По-прежнему он привозит мне хлеб и рыбу, вечерами мы подолгу разговариваем с ним — и подчас он поражает меня своей детской мудростью. Вчера он заметил, например, что «лучшие произведения художника должны превосходить его собственное разумение». Конечно, это было выражено другими словами. Я хочу написать его портрет и уже принялась за рисунки.
(Письмо не датировано)
Париж.
Уж не знаю, как мне благодарить тебя за то, что ты поправился, мой дорогой, ненаглядный. Бог знает о чем я только не передумала, чего не вообразила! Спасибо твоему доктору, меня только и поддерживали его твердые, сердечные письма. Так вот: все, наконец, хорошо, без утайки, без оговорок. Выставка не только окончательно решена, но маршан, посмотрев холсты, которые я привезла с Корсики, предложил контракт на приличных условиях.
Во дворе, вокруг моей черешни, я устроила «репетицию вернисажа», и ты не поверишь, как я была поражена, когда собрала работы последних лет. Ах, как это важно — поставить рядом, осмотреться, вглядеться! Корн два часа молча ходил по двору, а потом поздравил меня и сказал, что до сих пор я лишь отдавала живописи долг, а теперь она мне этот долг с лихвой возвратила.
С выставкой много спешки, хлопот, беготни и, как водится, непредвиденных осложнений. Часть работ еще не пришла из Бонифачо, я боюсь, как бы они не пострадали в дороге. Там есть несколько акварелей, которые, на мой взгляд, могут украсить «корсиканскую стену».
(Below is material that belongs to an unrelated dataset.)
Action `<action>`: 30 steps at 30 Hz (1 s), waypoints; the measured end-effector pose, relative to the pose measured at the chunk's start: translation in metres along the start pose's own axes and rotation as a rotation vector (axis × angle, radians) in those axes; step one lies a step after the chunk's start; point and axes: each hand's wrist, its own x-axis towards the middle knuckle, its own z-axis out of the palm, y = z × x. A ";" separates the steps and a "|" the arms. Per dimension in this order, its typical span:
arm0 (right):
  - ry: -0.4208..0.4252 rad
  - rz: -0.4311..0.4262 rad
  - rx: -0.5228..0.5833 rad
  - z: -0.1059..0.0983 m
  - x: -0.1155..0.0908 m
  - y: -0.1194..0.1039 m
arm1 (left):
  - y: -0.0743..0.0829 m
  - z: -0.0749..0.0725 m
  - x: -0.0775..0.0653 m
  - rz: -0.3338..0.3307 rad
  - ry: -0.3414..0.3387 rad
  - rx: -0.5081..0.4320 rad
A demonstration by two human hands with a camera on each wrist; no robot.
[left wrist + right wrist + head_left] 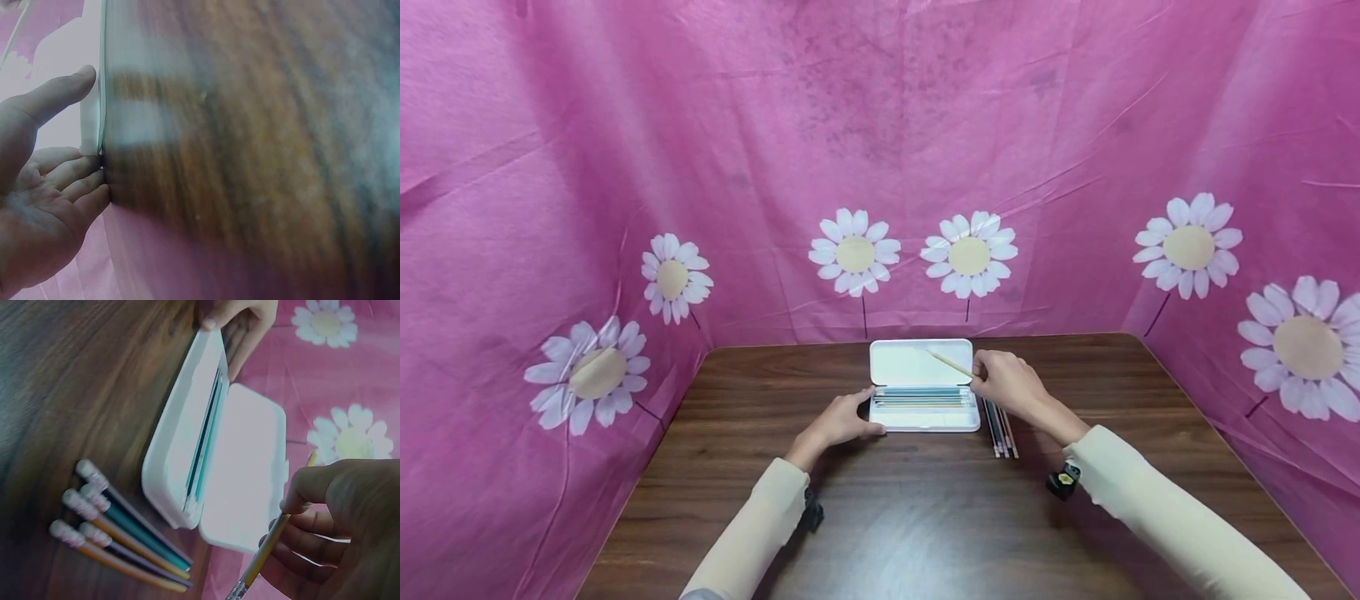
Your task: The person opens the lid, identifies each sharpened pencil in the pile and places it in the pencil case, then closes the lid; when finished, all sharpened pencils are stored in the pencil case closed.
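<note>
A white pencil case (925,422) lies open on the table, its lid (898,360) tilted back. Several pencils (917,398), mostly teal, lie lengthwise inside it. My left hand (842,419) rests at the case's left end, thumb against the front corner; in the left wrist view its fingers (81,178) extend fairly straight beside the case. My right hand (1009,379) pinches a yellow pencil (953,364) between thumb and fingers, above the case's right end. The metal band of this pencil (259,556) shows below the fingers in the right wrist view.
Several loose pencils (125,534) with white erasers lie side by side on the table, just right of the case. The brown wood-grain table (895,517) backs onto a pink curtain (760,275) printed with daisies, which also hangs along both sides.
</note>
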 end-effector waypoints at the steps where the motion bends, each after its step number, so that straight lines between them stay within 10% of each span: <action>1: -0.005 -0.018 -0.003 0.000 0.002 -0.003 | 0.000 0.000 0.000 0.000 0.001 -0.001; 30: -0.148 -0.297 -0.153 0.052 0.036 -0.046 | 0.002 0.000 0.002 -0.012 -0.002 0.021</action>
Но что же я напишу о себе? Значит, ты возобновил свои хлопоты о командировке? Не может ли снова помочь Шевандье? Ведь он француз! Если я пойду к нему и скажу, что не могу жить без тебя, он в лепешку разобьется, но устроит вызов. Сделать так? Напиши мне, мой дорогой, поскорее.
(Письмо не датировано)
Париж.
Милый мой, пишу тебе поздней ночью, полуживая от усталости и счастливая, как никогда. Да, как еще никогда в своей жизни! Выставка прошла превосходно, продано много, успех неожиданный — и не только для моего маршана, трепетавшего, что не удастся покрыть расходы на помещение и рамы! Сам Пьер Лоти в своей статье отозвался о моих работах так лестно, что я едва поверила глазам. По его мнению, я принадлежу к художникам, у которых «все по-своему», и это свое не взято напрокат из Африки или Древнего Рима, а «вырвано с кровью из сердца». Статья называется: «Лиза Тураева. Возвращение к реализму?» Не пишу о том, что говорил мне Матисс. Расскажу при встрече.
Сейчас нужно только одно — побольше сил, — и я ума не приложу, откуда мне их взять. Мне казалось, что я и выставку не вытяну, все дни металась, не чувствуя под собой ног, — и если бы не милый, добрый Корн (который бешено ругался с маршаном, а потом притащил на выставку чуть ли не весь художественный Париж), меня бы как раз и вынесли с выставки вперед ногами.